§ ASSIGNMENT:
The output is the lines below from the one with "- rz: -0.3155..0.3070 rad" through the one with "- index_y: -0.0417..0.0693", both included, printed exactly and with no other line.

(Records excerpted from a collection)

Start of Block

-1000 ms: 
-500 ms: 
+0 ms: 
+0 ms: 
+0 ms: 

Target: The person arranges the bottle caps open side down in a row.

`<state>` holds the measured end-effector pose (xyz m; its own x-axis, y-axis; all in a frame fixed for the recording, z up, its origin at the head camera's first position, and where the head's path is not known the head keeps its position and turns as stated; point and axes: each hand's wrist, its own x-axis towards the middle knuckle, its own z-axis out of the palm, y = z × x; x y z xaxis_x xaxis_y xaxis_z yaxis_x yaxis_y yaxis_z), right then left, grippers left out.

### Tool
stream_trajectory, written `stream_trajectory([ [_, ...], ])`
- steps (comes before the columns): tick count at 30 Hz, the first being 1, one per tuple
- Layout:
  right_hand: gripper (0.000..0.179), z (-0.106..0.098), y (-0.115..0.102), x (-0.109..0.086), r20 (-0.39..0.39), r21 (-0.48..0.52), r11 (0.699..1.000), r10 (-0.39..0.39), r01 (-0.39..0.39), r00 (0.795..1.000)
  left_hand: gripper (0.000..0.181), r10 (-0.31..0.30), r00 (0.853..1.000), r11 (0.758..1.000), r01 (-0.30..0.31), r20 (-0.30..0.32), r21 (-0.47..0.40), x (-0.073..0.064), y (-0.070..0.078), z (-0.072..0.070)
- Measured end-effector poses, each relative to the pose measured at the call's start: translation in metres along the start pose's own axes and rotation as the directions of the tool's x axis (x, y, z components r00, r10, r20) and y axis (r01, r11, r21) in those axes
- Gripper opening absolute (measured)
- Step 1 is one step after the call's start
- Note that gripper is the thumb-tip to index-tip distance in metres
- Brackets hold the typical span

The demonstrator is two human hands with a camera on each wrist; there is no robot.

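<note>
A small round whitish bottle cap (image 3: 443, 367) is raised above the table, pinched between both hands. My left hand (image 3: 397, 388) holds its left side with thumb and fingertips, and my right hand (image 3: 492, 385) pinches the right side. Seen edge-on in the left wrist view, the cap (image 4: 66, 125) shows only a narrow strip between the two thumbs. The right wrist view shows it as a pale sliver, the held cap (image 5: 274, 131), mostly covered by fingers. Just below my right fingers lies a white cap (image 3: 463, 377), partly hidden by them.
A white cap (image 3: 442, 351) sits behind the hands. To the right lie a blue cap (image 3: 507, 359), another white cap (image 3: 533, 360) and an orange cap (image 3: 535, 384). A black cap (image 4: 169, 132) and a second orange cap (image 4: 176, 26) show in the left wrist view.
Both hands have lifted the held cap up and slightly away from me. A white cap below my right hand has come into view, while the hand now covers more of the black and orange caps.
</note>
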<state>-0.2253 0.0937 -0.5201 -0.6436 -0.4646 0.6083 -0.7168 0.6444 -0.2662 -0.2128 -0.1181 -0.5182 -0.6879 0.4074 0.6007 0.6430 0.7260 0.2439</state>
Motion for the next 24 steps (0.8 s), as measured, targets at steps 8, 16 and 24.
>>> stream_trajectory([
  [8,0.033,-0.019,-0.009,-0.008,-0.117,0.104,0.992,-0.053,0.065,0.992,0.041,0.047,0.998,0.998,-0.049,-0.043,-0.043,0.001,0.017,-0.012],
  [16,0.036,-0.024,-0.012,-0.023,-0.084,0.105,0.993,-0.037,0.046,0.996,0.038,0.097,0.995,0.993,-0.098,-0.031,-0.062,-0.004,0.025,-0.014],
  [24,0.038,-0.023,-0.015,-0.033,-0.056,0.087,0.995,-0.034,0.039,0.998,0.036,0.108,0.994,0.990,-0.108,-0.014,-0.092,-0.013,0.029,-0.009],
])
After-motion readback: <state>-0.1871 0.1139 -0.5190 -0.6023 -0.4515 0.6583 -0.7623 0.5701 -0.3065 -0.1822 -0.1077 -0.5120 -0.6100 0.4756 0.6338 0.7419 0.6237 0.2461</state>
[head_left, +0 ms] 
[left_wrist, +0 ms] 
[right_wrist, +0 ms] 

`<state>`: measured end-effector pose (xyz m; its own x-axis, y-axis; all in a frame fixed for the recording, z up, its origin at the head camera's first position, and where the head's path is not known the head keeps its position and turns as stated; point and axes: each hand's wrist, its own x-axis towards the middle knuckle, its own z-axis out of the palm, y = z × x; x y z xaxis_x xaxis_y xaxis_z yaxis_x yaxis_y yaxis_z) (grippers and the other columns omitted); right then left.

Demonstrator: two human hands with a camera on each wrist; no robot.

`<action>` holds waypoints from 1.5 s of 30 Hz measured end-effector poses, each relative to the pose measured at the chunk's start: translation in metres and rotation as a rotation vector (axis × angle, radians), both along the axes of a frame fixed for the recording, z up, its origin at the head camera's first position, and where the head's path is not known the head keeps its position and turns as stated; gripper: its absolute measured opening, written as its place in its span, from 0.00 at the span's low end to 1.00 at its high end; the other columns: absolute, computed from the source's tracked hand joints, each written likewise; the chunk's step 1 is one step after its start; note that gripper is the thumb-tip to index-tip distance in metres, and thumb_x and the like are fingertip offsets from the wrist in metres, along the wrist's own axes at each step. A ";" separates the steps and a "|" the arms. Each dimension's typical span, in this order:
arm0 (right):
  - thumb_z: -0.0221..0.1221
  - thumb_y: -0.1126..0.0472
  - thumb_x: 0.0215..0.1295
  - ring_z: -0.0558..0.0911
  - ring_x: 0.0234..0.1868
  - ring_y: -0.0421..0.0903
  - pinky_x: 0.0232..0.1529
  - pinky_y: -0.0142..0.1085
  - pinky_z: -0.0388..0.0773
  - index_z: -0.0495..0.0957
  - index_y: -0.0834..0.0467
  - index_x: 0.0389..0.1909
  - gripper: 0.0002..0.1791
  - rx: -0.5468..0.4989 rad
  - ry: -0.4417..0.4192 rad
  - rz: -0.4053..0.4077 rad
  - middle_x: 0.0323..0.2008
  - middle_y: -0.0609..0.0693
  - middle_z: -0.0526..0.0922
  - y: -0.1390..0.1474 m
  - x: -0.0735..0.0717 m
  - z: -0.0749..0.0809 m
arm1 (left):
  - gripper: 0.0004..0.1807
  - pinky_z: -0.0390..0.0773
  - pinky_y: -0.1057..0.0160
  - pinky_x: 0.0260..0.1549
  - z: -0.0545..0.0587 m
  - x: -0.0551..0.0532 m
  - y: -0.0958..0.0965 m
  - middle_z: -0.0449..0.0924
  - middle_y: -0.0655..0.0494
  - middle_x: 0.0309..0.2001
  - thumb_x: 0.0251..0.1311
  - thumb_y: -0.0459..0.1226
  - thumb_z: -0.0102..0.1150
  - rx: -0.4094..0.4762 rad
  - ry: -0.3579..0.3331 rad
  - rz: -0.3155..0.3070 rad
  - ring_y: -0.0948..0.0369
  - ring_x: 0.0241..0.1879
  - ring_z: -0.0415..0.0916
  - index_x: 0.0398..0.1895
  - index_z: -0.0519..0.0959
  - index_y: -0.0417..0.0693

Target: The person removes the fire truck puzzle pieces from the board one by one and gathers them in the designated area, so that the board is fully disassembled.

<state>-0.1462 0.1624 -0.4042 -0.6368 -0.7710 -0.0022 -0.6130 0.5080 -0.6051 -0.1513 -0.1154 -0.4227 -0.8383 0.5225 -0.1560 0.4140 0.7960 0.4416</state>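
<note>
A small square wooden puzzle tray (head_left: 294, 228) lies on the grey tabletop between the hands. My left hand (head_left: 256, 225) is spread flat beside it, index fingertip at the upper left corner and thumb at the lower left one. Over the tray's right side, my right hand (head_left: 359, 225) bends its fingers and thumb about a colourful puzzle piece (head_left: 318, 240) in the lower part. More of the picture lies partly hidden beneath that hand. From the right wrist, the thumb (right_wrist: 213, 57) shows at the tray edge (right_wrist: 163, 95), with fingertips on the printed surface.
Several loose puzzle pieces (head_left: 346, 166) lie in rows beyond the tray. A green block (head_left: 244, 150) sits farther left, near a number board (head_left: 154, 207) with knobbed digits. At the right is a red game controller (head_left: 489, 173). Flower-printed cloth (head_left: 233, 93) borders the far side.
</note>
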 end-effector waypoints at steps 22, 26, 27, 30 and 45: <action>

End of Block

§ WRITTEN RESPONSE:
  - rz: -0.3155..0.3070 rad
  - ring_y: -0.0948..0.0369
  - ring_x: 0.0241..0.1879
  - ring_z: -0.0415..0.0916
  - index_x: 0.0398..0.1895
  - index_z: -0.0519..0.0959
  - index_y: -0.0417..0.0693

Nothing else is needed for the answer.